> [MATERIAL PROVIDED]
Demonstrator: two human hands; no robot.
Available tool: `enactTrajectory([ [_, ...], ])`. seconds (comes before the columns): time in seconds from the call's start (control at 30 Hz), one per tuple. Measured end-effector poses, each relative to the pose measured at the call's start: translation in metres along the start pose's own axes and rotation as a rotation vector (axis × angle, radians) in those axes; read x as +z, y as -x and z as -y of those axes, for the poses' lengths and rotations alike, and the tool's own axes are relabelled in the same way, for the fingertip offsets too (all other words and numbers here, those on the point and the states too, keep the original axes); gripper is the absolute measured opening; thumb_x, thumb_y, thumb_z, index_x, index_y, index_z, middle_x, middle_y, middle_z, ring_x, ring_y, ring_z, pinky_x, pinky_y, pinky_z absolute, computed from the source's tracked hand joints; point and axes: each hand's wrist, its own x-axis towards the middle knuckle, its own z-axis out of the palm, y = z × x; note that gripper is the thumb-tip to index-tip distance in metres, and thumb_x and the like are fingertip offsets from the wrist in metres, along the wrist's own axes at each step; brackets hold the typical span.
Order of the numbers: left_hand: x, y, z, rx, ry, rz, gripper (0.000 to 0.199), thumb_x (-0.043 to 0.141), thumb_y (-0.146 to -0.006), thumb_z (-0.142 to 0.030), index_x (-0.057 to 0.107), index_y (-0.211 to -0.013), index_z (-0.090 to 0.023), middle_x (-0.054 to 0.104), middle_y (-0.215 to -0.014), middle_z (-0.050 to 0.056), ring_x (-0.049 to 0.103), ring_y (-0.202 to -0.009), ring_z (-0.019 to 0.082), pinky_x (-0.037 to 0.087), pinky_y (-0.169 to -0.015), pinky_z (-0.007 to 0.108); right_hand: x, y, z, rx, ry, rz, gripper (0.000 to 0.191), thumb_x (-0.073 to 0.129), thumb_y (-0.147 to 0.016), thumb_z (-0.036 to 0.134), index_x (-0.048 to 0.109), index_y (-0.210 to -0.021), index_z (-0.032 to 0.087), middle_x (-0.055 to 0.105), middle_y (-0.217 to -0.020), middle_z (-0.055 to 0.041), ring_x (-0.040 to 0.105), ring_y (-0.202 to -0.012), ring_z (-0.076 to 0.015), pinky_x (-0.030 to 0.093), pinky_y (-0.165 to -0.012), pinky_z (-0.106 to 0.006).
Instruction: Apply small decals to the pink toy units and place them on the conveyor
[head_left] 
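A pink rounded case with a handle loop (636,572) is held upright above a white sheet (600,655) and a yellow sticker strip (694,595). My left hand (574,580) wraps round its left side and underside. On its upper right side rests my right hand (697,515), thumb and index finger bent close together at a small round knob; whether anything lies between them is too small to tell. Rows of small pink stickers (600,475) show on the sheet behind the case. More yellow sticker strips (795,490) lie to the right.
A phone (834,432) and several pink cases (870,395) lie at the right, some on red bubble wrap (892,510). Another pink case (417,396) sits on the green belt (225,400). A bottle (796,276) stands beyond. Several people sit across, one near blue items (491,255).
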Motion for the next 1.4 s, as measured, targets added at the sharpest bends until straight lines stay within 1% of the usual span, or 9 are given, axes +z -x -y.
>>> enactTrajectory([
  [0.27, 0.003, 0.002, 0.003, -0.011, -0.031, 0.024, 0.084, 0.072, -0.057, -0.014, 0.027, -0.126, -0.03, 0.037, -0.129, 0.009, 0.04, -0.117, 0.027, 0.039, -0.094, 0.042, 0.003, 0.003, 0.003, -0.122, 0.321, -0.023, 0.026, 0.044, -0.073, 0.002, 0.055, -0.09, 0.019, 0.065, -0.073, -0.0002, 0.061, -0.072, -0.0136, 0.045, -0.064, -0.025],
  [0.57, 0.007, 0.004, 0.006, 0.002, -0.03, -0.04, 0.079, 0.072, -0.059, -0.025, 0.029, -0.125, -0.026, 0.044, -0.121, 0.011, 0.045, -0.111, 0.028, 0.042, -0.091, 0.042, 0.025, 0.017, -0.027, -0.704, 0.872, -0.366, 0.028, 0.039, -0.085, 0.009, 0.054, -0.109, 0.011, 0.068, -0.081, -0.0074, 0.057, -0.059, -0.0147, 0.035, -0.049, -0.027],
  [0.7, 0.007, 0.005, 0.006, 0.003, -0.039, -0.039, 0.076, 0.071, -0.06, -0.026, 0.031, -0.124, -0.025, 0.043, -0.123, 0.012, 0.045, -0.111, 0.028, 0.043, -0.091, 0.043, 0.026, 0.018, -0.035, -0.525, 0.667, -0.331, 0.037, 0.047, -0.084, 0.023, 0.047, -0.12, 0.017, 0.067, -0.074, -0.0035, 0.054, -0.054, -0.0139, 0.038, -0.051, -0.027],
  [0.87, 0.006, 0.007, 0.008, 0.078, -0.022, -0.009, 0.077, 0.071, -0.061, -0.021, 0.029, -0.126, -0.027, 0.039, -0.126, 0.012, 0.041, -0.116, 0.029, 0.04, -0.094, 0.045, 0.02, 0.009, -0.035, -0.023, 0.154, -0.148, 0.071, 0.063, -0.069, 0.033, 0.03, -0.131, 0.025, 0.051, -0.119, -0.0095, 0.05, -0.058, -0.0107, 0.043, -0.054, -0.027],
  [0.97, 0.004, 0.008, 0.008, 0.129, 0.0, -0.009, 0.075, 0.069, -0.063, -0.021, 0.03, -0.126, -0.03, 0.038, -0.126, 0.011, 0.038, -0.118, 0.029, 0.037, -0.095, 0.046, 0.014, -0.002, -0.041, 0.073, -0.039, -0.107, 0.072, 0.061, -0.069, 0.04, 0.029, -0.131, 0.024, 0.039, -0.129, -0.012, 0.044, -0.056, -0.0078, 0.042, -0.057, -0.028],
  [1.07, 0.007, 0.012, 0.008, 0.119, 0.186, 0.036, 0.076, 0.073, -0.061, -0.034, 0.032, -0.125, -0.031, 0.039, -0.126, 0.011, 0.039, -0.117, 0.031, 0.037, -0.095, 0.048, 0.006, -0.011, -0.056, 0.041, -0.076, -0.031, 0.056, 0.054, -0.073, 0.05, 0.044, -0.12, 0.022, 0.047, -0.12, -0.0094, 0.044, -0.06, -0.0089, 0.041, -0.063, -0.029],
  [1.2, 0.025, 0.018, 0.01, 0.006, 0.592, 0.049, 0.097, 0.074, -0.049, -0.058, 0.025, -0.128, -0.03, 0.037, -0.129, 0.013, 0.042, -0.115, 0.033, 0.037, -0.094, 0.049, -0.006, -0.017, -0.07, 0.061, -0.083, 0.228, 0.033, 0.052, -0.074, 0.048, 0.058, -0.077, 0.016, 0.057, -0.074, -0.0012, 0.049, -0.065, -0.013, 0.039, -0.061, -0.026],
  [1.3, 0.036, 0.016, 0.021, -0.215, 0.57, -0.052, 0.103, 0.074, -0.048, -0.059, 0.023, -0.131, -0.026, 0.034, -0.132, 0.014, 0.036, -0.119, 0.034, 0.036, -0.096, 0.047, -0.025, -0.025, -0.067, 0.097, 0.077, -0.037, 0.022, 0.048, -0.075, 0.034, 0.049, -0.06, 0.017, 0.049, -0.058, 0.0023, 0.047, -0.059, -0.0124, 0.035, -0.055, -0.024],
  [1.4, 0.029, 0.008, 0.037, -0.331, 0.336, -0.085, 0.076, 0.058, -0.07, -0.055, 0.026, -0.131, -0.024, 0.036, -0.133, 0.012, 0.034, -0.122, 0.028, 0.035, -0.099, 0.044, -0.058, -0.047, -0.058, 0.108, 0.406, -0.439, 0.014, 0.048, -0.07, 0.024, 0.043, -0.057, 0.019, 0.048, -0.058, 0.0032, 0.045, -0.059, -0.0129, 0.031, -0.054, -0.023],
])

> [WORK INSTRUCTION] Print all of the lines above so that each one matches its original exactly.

> [ANSWER TO THIS EXERCISE]
Demonstrator: two human hands; no robot.
Available tool: `enactTrajectory([ [_, ...], ])`. seconds (comes before the columns): time in seconds from the call's start (control at 30 Hz), one per tuple. Measured end-effector poses, each relative to the pose measured at the call's start: translation in metres along the start pose's own axes and rotation as a rotation vector (axis × angle, radians) in those axes; read x as +z, y as -x and z as -y of those axes, for the poses' lengths and rotations alike, and the tool's own axes are relabelled in the same way, for the fingertip offsets too (all other words and numbers here, those on the point and the states too, keep the original axes); gripper is the absolute measured opening; thumb_x, thumb_y, thumb_z, index_x, index_y, index_z, middle_x, middle_y, middle_z, ring_x, ring_y, ring_z, pinky_x, pinky_y, pinky_z absolute, computed from the source's tracked hand joints; point and axes: each hand's wrist, its own x-axis towards the middle knuckle, its own z-axis out of the palm, y = z × x; note that gripper is the thumb-tip to index-tip distance in metres, and thumb_x and the like are fingertip offsets from the wrist in metres, along the wrist's own axes at each step; brackets hold the typical span.
Order of the numbers: left_hand: x, y, z, rx, ry, rz, gripper (0.000 to 0.199), thumb_x (-0.043 to 0.141), thumb_y (-0.146 to -0.006), thumb_z (-0.142 to 0.030), index_x (-0.057 to 0.107), index_y (-0.211 to -0.013), index_z (-0.090 to 0.023), middle_x (-0.054 to 0.104), middle_y (-0.215 to -0.014), middle_z (-0.050 to 0.056), ring_x (-0.049 to 0.103), ring_y (-0.202 to -0.009), ring_z (-0.019 to 0.082), pinky_x (-0.037 to 0.087), pinky_y (-0.169 to -0.015), pinky_z (-0.007 to 0.108); right_hand: x, y, z, rx, ry, rz, gripper (0.000 to 0.191), thumb_x (-0.073 to 0.129), thumb_y (-0.147 to 0.016), thumb_z (-0.036 to 0.134), index_x (-0.048 to 0.109), index_y (-0.210 to -0.021), index_z (-0.032 to 0.087), middle_x (-0.055 to 0.105), middle_y (-0.217 to -0.020), middle_z (-0.055 to 0.041), ring_x (-0.040 to 0.105), ring_y (-0.202 to -0.012), ring_z (-0.076 to 0.015), pinky_x (-0.030 to 0.093), pinky_y (-0.165 to -0.012), pinky_z (-0.106 to 0.006).
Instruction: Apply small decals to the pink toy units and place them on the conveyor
[head_left] 
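A pink rounded case with a handle loop (636,572) is held upright above a white sheet (600,655) and a yellow sticker strip (694,595). My left hand (574,580) wraps round its left side and underside. On its upper right side rests my right hand (697,515), thumb and index finger bent close together at a small round knob; whether anything lies between them is too small to tell. Rows of small pink stickers (600,475) show on the sheet behind the case. More yellow sticker strips (795,490) lie to the right.
A phone (834,432) and several pink cases (870,395) lie at the right, some on red bubble wrap (892,510). Another pink case (417,396) sits on the green belt (225,400). A bottle (796,276) stands beyond. Several people sit across, one near blue items (491,255).
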Motion for the next 1.4 s, as measured, targets added at the sharpest bends until straight lines stay within 1% of the usual span, or 9 are given, axes +z -x -y.
>>> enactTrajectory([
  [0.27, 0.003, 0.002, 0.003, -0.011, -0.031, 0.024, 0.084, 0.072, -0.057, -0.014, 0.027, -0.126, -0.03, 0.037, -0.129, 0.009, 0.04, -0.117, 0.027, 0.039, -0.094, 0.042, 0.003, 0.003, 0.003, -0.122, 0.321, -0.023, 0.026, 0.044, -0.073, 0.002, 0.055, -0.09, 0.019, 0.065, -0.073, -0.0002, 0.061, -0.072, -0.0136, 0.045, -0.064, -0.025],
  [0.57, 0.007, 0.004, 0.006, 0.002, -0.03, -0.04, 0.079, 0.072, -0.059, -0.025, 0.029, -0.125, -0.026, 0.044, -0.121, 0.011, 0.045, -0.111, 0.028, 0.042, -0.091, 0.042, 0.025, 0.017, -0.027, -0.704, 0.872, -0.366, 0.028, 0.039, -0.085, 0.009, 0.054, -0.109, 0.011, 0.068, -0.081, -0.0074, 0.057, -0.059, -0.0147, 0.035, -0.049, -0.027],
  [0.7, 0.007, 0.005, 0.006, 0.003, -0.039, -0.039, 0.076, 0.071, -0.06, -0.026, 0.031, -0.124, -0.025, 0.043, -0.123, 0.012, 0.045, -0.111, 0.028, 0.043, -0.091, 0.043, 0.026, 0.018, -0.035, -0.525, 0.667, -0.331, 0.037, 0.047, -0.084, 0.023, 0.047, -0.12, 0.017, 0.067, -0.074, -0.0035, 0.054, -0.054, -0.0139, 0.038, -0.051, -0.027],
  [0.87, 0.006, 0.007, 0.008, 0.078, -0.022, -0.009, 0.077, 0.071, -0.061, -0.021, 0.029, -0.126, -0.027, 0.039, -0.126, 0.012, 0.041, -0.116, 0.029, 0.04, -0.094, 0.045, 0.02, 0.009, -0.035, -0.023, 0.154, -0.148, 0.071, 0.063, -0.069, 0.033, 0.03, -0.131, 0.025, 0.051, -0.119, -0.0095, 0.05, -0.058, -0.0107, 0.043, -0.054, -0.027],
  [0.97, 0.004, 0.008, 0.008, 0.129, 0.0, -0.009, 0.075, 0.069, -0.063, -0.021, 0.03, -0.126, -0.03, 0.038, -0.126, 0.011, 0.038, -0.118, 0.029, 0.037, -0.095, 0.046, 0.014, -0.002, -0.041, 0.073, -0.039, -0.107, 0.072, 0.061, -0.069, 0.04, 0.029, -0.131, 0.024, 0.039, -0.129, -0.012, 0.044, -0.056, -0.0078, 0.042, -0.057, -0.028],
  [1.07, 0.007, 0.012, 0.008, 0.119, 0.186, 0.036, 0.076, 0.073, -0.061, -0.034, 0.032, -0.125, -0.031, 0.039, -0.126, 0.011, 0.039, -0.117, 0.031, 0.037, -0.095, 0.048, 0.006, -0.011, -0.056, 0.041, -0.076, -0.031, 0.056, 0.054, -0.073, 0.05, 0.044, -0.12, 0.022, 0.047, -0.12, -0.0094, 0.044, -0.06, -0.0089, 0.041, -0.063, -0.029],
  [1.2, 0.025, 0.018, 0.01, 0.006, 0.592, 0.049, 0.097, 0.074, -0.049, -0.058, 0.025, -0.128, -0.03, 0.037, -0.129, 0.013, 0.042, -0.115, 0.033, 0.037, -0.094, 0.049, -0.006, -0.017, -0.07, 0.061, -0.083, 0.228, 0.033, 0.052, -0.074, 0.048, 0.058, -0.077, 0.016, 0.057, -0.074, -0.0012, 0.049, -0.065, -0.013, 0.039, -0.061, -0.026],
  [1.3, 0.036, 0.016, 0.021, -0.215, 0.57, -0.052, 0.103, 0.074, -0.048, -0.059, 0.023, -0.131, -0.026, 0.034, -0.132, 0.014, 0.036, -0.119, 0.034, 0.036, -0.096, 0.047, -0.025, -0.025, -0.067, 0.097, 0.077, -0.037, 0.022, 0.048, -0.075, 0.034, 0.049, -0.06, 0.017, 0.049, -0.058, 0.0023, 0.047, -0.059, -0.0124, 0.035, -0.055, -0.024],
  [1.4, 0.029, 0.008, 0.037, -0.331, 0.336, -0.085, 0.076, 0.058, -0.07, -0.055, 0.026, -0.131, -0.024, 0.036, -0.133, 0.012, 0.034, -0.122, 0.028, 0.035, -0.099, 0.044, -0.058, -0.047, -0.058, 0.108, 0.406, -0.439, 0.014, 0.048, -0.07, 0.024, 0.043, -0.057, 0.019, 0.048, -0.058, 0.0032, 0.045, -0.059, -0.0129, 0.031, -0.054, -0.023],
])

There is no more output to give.